**Data provided**.

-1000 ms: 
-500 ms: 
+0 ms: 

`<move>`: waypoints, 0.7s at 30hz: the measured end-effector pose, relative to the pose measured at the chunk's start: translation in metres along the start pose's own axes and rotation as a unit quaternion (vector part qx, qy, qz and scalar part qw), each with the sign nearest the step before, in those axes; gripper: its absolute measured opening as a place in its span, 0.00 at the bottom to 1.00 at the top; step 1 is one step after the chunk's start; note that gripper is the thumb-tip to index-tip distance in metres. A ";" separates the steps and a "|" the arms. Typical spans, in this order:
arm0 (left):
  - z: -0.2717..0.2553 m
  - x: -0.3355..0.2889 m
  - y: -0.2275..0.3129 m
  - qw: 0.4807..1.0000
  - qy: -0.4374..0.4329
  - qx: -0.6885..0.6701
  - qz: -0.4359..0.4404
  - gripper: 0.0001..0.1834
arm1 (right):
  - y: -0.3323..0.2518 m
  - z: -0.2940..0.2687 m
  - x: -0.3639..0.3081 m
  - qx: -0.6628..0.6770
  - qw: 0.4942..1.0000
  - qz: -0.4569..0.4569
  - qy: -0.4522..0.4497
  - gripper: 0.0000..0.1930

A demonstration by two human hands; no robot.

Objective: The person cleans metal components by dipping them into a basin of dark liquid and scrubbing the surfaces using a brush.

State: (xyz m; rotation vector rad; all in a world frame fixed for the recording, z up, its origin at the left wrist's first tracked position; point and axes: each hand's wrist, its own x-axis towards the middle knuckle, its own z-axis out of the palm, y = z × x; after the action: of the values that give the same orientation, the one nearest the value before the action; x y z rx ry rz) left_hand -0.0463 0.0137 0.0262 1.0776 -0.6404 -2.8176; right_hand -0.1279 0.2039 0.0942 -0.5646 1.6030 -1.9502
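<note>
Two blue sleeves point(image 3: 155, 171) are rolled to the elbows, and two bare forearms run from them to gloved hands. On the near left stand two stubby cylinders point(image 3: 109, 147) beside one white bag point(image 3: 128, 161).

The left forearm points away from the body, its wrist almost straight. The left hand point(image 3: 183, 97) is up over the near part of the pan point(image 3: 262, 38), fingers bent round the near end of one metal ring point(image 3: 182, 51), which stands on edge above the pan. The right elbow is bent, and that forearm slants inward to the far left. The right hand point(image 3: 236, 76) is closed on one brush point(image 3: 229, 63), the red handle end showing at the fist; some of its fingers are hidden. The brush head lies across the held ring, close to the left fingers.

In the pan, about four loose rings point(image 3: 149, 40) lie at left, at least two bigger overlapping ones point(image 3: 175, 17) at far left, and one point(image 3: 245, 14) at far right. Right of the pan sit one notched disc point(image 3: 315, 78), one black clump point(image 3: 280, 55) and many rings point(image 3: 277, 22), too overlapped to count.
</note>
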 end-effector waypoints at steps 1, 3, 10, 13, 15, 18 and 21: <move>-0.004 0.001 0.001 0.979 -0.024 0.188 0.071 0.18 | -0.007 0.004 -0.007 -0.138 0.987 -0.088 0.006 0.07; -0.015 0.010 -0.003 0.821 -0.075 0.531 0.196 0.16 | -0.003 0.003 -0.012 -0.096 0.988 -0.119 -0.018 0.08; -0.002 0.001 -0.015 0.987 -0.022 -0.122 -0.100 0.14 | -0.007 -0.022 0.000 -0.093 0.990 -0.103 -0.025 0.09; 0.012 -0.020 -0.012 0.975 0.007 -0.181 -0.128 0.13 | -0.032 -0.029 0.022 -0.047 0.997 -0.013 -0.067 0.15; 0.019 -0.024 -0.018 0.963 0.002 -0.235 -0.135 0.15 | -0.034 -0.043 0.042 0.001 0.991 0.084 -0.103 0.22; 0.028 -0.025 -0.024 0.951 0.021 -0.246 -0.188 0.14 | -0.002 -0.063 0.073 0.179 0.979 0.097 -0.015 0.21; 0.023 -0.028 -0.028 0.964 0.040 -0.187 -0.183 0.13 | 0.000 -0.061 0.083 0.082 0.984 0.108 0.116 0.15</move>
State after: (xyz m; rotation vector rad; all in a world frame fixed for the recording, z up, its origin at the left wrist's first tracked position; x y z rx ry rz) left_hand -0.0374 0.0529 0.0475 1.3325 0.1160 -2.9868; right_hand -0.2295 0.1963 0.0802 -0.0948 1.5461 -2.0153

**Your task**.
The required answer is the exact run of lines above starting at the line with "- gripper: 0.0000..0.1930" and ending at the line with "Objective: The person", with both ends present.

**Expected answer**.
  - gripper: 0.0000..0.1930

A demonstration by two human hands; no robot.

Objective: The person cleans metal components by dipping them into a basin of dark liquid and scrubbing the surfaces using a brush.

The output is done.